Moore, the retiree trying to get to Miami, said he was “one ticked-off customer.”
Charity worker Elizabeth Robb, waiting for a delayed flight to Dubai, said she was unsure she would book with the airline again.
“It makes me sad because BA is such an iconic marque (brand), a part of British culture,” she said.
The acrimonious dispute with its workers will be financially crippling for BA — analysts forecasting it could cost the airline more than the 63 million pounds ($95 million) that Chief Executive Willie Walsh is trying to save through the changes to workers’ pay and conditions.
Walsh has warned that the airline, which has been particularly hard hit by the global economic downturn because of its heavy running costs and reliance on increasingly unpopular premium fares, risks bankruptcy.
But at a rally of hundreds of striking workers in Bedfont, north of London, Unite spokesman Steve Turner said BA “is effectively at war with very proud, very dedicated employees.”
The airline on Friday offered a compromise on a proposed pay freeze this year, offering a 3 per cent rise next year and the year after and then an inflation-linked increase in 2013/14 capped at 4 per cent.
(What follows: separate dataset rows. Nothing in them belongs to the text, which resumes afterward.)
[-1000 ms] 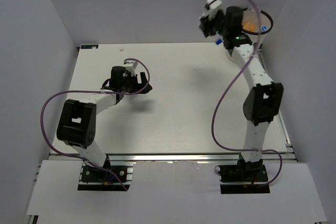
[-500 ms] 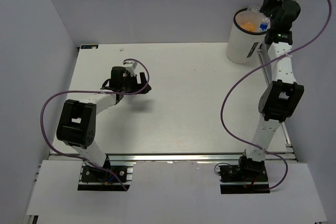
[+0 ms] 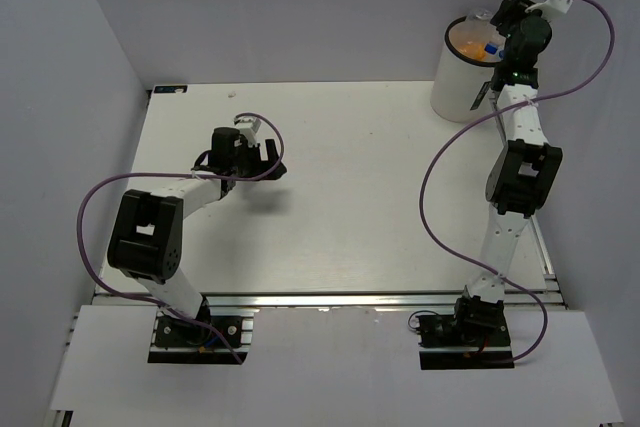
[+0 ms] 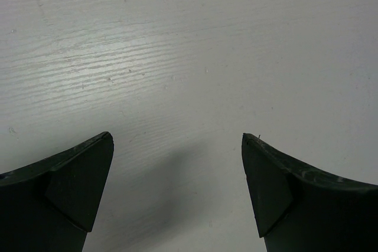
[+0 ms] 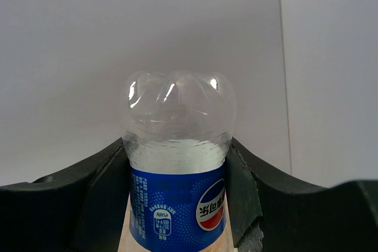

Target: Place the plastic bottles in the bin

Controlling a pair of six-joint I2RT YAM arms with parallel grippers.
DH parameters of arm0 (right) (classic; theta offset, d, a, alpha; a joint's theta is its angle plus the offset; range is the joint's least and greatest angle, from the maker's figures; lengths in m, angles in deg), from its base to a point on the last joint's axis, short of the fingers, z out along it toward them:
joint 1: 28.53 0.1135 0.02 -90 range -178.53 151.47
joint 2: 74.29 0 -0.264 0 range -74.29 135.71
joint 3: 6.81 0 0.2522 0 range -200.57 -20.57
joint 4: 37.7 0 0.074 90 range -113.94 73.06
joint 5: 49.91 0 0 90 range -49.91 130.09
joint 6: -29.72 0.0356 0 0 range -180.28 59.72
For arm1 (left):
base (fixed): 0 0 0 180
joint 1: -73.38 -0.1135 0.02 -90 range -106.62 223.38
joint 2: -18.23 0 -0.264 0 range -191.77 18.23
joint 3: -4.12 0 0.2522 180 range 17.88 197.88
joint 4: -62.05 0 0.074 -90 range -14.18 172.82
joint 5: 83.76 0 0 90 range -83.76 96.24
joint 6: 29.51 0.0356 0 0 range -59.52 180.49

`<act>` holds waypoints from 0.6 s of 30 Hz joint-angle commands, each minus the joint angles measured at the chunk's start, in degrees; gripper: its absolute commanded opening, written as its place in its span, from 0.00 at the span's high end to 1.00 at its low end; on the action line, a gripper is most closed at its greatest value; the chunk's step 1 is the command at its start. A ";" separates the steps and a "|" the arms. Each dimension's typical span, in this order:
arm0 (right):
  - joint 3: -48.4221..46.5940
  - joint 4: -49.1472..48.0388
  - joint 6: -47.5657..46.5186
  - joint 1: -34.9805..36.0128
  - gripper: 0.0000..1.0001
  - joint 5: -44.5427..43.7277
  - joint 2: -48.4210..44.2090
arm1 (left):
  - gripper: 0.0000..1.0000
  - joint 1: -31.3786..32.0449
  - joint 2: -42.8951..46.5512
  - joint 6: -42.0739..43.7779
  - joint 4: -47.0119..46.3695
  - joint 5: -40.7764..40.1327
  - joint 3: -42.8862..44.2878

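Left arm (image 3: 148, 237) and right arm (image 3: 520, 177) with white links, black joint housings, purple cable (image 3: 81, 219) looping along each, green light (image 3: 517, 74) on right arm, left gripper (image 4: 177, 143) fingers (image 4: 71, 187) matte black, wedge-shaped.

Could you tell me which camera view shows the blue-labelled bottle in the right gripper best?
The right wrist view: the blue-labelled bottle fills its centre, label clear. The top external view shows the right gripper at the bin, the bottle too small to tell. The left wrist view shows none of it.
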 commanded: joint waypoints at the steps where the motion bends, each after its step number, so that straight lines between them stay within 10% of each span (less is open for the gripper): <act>1: 0.01 -8.01 1.79 -0.26 0.58 -3.55 -0.73 | 0.02 -0.25 1.99 0.90 0.67 -0.65 0.95; 8: 3.52 -8.09 0.74 -0.17 0.49 -0.66 -0.28 | 0.02 -0.25 -0.03 0.81 1.55 -1.00 2.09; 14: 3.97 -6.52 -0.58 -0.17 0.11 0.14 -1.25 | 0.02 -0.25 -0.30 0.64 1.55 -0.82 2.35; 18: 3.53 -6.16 -2.42 -0.17 0.11 -0.04 -3.79 | 0.02 -0.34 0.76 0.73 0.59 0.06 1.48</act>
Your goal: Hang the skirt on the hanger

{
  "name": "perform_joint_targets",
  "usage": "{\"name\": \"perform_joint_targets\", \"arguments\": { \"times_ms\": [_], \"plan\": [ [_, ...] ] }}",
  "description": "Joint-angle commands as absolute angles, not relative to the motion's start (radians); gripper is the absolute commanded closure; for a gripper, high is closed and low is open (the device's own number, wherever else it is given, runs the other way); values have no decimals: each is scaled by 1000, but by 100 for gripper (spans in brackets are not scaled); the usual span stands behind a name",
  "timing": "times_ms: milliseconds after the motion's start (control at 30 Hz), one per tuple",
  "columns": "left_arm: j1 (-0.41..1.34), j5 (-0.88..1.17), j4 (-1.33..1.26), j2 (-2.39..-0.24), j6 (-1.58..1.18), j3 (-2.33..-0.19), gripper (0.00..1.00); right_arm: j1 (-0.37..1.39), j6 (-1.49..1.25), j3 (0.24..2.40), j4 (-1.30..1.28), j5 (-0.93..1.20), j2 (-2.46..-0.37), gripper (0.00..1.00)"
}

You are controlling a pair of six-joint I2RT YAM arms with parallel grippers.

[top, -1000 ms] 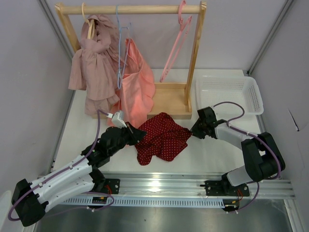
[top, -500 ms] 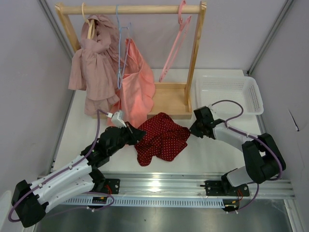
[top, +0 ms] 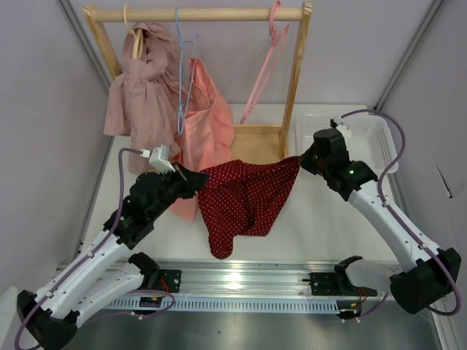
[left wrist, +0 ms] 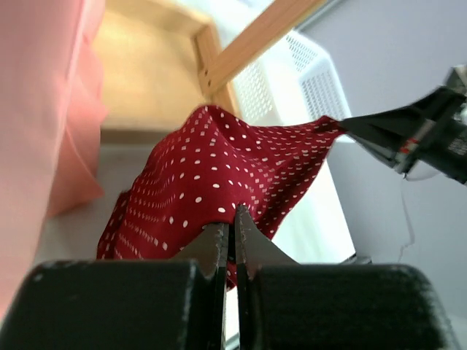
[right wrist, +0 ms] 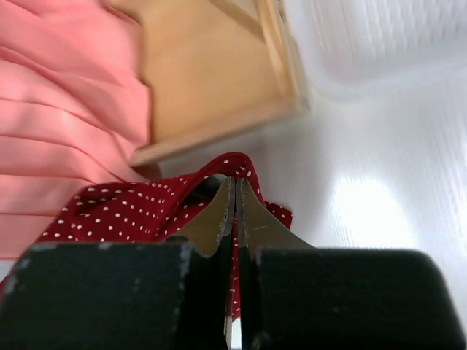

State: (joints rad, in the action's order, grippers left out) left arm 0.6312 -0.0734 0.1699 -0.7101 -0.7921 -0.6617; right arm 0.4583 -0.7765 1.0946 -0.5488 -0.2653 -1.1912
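Top external: skirt (top: pixel 244 197) held taut beside white basket (top: pixel 306 124)

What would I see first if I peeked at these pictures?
The dark red dotted skirt jumps out first: it is held up, spread wide in the middle. The left tool pinches one end and the right tool pinches the other. Behind it stands a wooden rack with pink clothes hanging on its left side and a bare pink hanger on its right.

Pale grey walls (top: pixel 44 146) enclose a white table (top: pixel 317 233) bearing a wooden clothes rack (top: pixel 219 13).
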Motion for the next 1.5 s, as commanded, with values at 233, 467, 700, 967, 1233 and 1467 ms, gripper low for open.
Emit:
{"name": "perform_joint_targets", "arguments": {
  "times_ms": [233, 467, 700, 967, 1233, 1467],
  "plan": [
    [448, 77, 215, -824, -700, -937, 100, 344, -500, 1537, -709, -307, -1198, 100],
    [423, 86, 247, -845, -643, -1054, 100, 316, -439, 1679, -736, -279, -1206, 100],
    [419, 172, 324, -796, -633, -1089, 100, 318, -397, 1698, -782, -236, -1111, 100],
    [419, 287, 458, -670, -679, -1058, 100, 359, -364, 1713, -853, -196, -959, 100],
    [419, 328, 613, -583, -753, -1081, 100, 364, -376, 1815, -1012, -84, -951, 100],
    [419, 308, 574, -669, -775, -1048, 100, 362, -342, 1709, -988, -89, -1046, 100]
  ]
}}
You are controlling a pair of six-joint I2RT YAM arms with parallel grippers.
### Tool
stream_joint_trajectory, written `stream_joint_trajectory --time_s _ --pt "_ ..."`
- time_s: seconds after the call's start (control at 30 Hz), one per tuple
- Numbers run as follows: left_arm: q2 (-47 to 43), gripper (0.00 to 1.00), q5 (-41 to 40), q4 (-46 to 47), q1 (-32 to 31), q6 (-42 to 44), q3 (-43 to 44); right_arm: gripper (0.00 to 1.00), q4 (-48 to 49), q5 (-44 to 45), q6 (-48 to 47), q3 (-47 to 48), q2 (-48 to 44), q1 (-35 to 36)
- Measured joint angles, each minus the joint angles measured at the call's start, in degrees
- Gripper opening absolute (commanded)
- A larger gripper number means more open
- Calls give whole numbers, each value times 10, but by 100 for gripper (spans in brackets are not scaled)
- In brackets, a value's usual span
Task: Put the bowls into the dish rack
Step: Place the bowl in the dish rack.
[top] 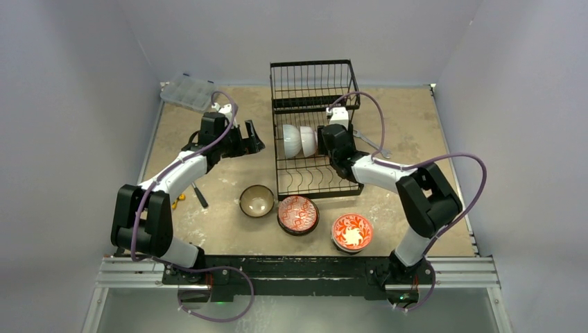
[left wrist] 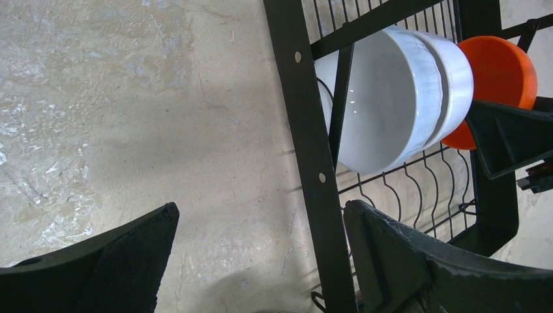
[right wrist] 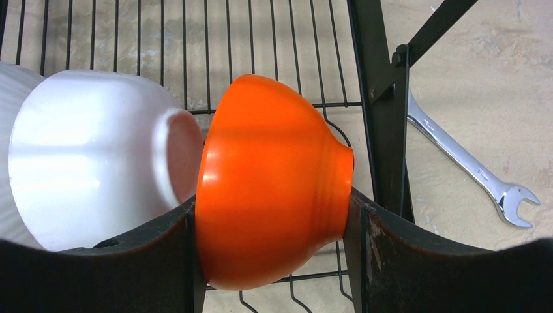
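orange bowl (right wrist: 274, 189): smooth glossy glaze
dish rack (right wrist: 381, 98): matt black metal wire
wrench (right wrist: 469, 166): bright polished metal
my right gripper (right wrist: 269, 212): matt black, scuffed

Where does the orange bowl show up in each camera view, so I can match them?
Top external: not visible; the right gripper covers its spot in the dish rack.
Left wrist: upper right, the orange bowl just past the white bowl.
Right wrist: centre, gripped between the jaws.
Shared landmark: that white bowl next to it.
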Motion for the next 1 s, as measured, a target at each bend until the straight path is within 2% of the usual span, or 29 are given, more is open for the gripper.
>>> stream_joint_trajectory --time_s 0.57,0.6,0.8,0.9,1.0 --pt "0 95 8 0 4 -4 0 0 -3 32 0 42 49 5" --pt "0 95 9 0 4 -4 0 5 -5 32 0 42 49 5" --pt "0 95 14 1 4 -4 0 53 -14 40 0 46 50 6" --pt "0 95 15 1 5 -4 0 69 -20 42 2 48 50 7" --pt "0 95 15 2 5 -4 0 80 -28 45 5 51 50 8"
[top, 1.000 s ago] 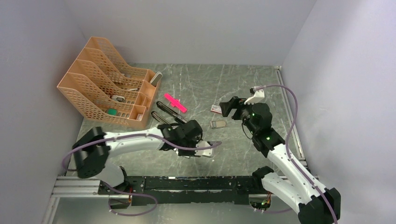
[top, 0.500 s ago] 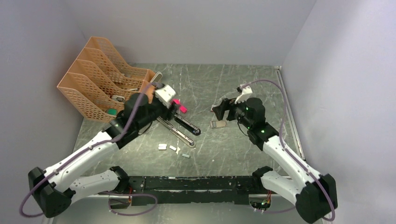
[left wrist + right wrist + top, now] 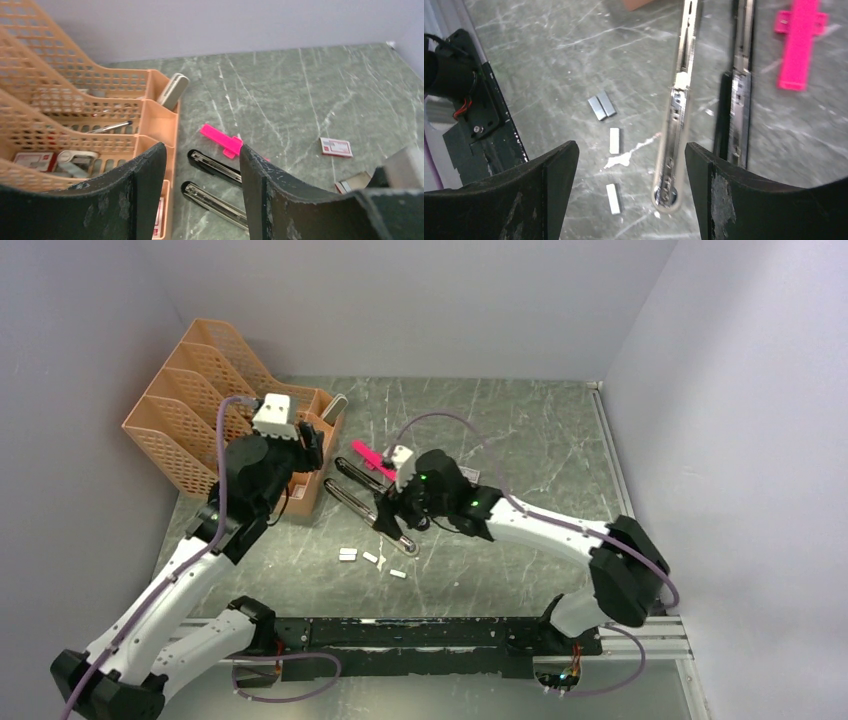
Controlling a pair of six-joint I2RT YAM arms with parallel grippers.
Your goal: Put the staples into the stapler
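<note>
Black stapler lies hinged open flat, silver insides up, at 4 o'clock from the orange rack. Directly above it hangs the right gripper, jaws released wide, nothing held. Loose staples on the table, 7 o'clock of the stapler, not touching it. High over the rack's front, left gripper released, empty. Pink piece at stapler's 12 o'clock.

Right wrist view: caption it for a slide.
Open right claw hovers over the opened stapler, loose staple strips lying beside it.
</note>
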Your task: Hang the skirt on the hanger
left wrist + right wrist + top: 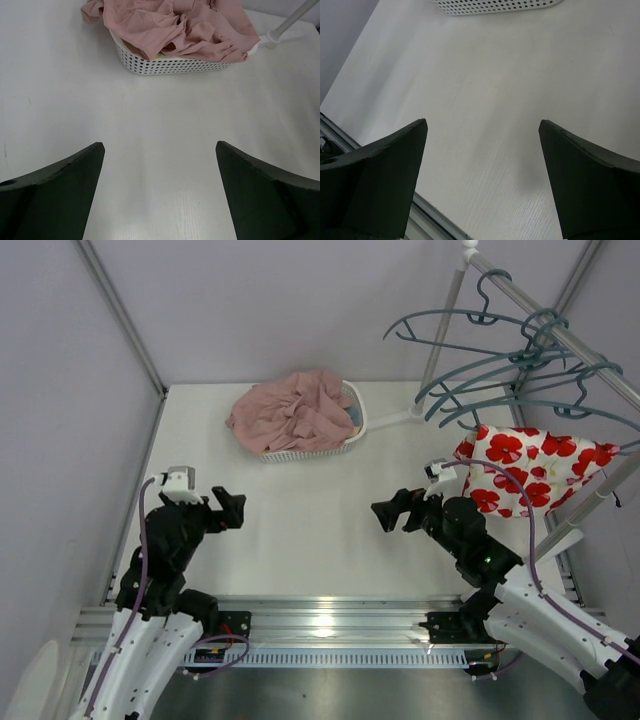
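Note:
The skirt (525, 472), white with red flowers, hangs at the right side under a teal-grey hanger (530, 403), the lowest of several on the rail; how it sits on the hanger's arms is hard to tell. My left gripper (235, 510) is open and empty over the table at the left; in its wrist view (160, 150) only bare table lies between the fingers. My right gripper (385, 512) is open and empty, left of the skirt and apart from it; its wrist view (482, 125) shows bare table between the fingers.
A white perforated basket (355, 430) at the back holds a dusty-pink garment (295, 410); both show in the left wrist view, basket (170, 65) and garment (175, 25). A slanted rail (575, 340) at the back right carries the other hangers (470, 320).

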`<act>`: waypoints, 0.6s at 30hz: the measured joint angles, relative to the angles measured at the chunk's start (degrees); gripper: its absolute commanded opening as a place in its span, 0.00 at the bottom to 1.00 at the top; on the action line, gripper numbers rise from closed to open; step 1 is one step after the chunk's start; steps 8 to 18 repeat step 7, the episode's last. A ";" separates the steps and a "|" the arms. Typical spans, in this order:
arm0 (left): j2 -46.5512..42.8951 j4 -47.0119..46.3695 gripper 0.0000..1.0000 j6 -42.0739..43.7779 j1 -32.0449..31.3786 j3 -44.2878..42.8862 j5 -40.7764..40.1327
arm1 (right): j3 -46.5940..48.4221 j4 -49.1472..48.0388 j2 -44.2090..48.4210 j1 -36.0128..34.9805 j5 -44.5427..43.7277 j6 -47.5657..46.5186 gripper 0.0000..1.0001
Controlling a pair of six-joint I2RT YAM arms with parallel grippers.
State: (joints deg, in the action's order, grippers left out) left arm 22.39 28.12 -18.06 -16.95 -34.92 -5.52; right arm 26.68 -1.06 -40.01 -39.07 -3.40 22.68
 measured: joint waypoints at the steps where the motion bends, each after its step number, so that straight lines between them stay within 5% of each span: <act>1: -0.37 0.00 0.99 -0.02 0.00 0.00 0.11 | 0.04 0.37 0.24 0.00 -0.20 -0.02 0.99; 18: -4.13 -0.09 0.99 -0.26 0.00 0.44 0.20 | 0.85 2.97 0.98 0.00 -0.42 -0.22 0.99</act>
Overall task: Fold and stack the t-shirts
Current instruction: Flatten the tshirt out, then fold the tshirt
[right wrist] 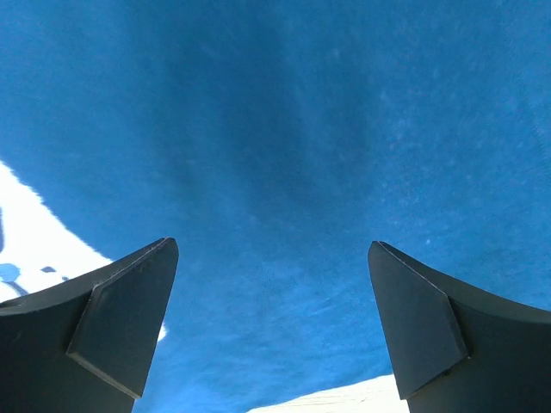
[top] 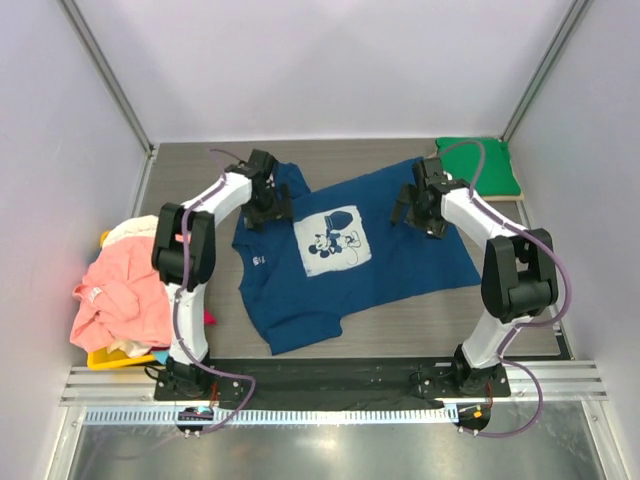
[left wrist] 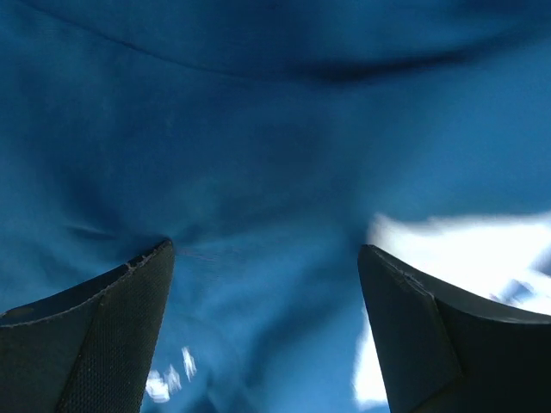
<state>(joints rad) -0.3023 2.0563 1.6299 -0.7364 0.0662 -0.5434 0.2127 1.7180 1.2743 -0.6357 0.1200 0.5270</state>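
Navy shirt (top: 300, 295) lies spread on the table (top: 420, 320), white print (top: 335, 240) facing up. Left claw (top: 268, 212) sits just left of that print and right claw (top: 412, 212) just right of it, both released, fingers wide apart over the cloth. Green shirt (top: 480, 165) is past the print's far right.

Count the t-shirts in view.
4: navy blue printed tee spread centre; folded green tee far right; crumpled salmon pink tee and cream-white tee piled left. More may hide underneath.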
The other changes include a switch to part-time work for 3,000 staff and a reduction in cabin crew sizes from 15 to 14 on long-haul flights from Heathrow.
U.S., German and Spanish unions have given some support for Unite’s action, but stopped short of pledges for co-ordinated activity that would disrupt BA’s ability to refuel and service the planes it is operating during the walkout.
“Many of us have taken decisions not to pull extra flights or routes to help BA pick up the slack,” said a pilot for a Chicago-based airline, who spoke on condition of anonymity for fear it could cause him repercussions with his job.
The U.S. is also facing its potential largest airline strike since the Northwest Airlines walkout in 2005, with American Airlines workers considering action in a dispute over pay.